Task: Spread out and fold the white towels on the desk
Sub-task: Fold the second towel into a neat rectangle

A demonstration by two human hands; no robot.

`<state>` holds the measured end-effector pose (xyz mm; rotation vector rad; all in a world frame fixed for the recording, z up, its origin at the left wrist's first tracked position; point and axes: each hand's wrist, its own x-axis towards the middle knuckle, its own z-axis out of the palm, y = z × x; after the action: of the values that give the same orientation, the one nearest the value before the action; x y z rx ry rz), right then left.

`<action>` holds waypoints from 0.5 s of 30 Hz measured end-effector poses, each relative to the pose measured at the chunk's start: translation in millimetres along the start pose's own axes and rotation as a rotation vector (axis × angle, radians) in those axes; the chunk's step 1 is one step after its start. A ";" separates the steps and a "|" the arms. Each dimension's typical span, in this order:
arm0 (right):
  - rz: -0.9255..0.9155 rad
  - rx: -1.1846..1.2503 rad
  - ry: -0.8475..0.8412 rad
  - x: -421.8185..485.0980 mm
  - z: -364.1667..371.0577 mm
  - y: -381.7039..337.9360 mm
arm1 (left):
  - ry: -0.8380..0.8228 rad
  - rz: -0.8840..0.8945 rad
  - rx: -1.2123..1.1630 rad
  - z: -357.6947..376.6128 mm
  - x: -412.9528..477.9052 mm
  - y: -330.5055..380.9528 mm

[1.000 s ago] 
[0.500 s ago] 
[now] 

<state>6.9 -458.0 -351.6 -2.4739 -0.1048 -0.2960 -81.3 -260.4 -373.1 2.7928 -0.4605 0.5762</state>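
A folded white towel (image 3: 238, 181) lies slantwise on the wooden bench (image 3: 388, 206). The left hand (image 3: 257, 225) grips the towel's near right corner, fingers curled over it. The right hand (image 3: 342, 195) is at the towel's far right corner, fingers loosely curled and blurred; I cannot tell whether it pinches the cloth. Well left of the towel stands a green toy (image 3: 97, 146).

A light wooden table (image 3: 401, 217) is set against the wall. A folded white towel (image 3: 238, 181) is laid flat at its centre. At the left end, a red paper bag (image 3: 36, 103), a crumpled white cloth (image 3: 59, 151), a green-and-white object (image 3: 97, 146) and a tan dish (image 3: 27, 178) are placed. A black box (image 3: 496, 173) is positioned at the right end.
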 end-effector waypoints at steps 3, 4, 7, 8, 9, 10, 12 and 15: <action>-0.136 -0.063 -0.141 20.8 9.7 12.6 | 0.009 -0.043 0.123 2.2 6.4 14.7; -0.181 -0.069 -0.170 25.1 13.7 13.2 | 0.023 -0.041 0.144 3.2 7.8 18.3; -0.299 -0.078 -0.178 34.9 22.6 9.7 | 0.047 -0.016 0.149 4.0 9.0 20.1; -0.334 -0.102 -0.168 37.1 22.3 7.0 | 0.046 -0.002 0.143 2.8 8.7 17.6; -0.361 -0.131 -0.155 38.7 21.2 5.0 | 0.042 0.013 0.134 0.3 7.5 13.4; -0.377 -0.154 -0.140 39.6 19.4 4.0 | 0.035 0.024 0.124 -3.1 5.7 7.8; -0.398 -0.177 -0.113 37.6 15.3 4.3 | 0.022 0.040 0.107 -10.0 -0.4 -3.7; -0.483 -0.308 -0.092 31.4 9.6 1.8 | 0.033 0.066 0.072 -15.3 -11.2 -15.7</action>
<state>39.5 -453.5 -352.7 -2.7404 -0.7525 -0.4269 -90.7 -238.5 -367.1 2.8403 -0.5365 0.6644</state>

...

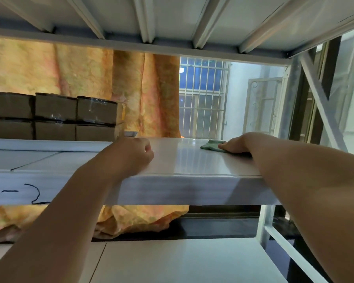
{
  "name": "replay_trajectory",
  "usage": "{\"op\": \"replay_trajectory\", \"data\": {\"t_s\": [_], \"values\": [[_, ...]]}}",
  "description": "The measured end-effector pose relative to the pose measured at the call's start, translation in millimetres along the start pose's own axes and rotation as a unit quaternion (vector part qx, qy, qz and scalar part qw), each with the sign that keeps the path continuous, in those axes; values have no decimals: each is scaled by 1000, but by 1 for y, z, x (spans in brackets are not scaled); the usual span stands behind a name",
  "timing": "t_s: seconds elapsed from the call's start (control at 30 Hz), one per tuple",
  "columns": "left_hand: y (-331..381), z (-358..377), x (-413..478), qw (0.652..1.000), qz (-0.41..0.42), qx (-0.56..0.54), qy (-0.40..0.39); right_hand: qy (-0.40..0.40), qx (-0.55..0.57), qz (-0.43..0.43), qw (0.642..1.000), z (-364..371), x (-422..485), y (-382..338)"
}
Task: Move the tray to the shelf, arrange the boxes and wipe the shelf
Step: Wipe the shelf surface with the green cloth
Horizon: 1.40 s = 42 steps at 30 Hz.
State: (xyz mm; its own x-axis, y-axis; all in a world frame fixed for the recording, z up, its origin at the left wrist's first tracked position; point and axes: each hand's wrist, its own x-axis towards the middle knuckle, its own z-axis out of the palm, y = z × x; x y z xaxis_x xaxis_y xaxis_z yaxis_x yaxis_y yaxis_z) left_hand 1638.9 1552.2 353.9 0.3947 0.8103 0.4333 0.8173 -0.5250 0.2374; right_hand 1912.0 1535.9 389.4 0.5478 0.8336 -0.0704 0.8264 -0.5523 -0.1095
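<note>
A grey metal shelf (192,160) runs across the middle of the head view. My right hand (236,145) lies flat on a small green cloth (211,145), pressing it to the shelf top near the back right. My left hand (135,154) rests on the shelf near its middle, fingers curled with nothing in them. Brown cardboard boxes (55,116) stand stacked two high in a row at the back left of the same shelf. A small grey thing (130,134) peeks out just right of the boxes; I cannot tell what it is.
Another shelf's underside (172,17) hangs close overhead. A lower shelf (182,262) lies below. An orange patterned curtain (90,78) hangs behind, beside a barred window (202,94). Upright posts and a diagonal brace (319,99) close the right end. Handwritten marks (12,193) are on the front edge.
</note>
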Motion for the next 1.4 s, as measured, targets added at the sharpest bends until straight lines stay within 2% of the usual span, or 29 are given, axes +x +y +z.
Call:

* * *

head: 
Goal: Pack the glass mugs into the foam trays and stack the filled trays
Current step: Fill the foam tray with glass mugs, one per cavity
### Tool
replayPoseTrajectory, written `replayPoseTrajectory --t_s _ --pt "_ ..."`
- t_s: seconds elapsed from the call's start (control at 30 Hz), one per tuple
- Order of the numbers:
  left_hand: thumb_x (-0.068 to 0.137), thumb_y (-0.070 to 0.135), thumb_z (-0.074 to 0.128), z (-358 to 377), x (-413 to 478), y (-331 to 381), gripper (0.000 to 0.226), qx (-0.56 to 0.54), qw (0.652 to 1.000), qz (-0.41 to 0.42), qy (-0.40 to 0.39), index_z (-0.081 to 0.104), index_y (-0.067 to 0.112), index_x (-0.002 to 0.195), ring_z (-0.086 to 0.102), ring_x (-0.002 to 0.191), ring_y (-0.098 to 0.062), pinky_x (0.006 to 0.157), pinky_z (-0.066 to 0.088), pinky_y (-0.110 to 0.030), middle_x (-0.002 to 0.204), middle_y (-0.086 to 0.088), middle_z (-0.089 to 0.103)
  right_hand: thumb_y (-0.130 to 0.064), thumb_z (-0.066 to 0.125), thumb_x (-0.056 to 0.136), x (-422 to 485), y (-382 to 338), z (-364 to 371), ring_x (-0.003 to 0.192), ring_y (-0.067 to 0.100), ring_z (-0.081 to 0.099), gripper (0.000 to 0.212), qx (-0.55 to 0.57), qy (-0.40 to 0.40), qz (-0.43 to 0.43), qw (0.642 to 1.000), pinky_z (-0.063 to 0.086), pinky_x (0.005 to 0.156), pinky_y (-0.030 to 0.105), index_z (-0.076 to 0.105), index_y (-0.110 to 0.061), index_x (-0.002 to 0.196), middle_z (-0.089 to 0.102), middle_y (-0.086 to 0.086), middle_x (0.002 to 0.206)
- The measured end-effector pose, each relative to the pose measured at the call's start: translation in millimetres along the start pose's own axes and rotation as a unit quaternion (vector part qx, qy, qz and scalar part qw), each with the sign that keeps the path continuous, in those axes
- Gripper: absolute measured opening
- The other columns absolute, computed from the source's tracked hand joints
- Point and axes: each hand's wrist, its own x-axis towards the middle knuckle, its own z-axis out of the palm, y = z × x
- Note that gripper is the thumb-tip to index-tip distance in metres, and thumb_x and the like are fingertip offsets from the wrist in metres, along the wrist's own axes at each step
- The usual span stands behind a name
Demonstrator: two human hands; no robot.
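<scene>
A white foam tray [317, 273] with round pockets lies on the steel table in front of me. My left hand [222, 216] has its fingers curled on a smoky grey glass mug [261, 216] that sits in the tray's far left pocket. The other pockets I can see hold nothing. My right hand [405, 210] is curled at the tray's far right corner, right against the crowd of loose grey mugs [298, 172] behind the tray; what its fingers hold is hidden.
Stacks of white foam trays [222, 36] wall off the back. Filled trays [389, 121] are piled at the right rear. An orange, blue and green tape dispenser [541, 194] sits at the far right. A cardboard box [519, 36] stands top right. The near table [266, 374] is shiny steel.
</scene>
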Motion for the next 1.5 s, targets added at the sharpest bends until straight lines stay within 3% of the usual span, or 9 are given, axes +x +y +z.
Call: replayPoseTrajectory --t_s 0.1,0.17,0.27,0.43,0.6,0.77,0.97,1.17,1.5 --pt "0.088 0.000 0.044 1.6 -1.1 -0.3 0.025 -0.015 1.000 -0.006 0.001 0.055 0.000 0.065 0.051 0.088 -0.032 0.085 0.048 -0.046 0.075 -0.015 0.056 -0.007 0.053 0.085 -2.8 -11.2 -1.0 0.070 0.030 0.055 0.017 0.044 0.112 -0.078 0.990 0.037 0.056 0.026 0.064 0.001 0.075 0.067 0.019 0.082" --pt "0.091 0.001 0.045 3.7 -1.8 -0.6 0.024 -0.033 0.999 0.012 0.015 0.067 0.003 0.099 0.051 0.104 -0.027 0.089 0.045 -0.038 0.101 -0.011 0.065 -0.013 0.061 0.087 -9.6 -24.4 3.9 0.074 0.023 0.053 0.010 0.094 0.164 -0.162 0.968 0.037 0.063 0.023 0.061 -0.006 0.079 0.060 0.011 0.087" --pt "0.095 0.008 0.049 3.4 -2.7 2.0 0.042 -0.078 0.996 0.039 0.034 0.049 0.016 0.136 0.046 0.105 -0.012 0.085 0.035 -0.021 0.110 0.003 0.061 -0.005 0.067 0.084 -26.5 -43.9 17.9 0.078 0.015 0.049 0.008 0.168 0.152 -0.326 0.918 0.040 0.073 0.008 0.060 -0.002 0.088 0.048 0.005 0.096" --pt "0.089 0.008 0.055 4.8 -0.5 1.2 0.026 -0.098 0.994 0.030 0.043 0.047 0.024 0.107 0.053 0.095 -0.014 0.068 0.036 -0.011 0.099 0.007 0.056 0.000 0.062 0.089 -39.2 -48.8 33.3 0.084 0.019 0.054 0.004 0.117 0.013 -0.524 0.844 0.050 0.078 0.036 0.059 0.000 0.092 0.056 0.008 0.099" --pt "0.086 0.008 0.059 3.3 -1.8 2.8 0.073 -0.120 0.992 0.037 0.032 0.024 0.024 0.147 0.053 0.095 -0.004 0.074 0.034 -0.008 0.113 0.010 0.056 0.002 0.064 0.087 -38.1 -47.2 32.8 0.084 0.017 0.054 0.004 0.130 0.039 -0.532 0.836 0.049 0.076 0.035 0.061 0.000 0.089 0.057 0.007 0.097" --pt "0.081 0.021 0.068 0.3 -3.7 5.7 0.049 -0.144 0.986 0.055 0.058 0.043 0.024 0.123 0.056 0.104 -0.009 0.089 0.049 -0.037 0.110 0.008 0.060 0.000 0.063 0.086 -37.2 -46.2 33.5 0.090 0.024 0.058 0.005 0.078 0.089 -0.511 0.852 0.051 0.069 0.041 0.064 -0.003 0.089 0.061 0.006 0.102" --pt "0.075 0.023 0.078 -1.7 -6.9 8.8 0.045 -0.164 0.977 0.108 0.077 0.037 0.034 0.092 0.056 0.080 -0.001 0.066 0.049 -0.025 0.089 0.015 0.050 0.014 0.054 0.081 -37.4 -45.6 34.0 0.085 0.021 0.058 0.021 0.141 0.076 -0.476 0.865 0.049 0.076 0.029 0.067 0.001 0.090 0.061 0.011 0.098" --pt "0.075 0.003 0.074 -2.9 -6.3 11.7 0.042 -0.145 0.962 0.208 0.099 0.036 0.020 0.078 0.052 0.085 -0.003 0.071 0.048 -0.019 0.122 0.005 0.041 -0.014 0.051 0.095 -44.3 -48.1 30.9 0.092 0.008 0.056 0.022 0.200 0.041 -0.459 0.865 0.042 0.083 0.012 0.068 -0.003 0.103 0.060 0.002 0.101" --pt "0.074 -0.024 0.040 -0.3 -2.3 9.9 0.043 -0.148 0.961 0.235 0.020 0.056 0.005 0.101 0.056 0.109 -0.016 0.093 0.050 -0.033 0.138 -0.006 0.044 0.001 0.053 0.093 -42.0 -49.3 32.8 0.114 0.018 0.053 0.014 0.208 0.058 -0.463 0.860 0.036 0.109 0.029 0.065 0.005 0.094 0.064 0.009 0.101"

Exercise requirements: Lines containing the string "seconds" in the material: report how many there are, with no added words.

Result of this task: 2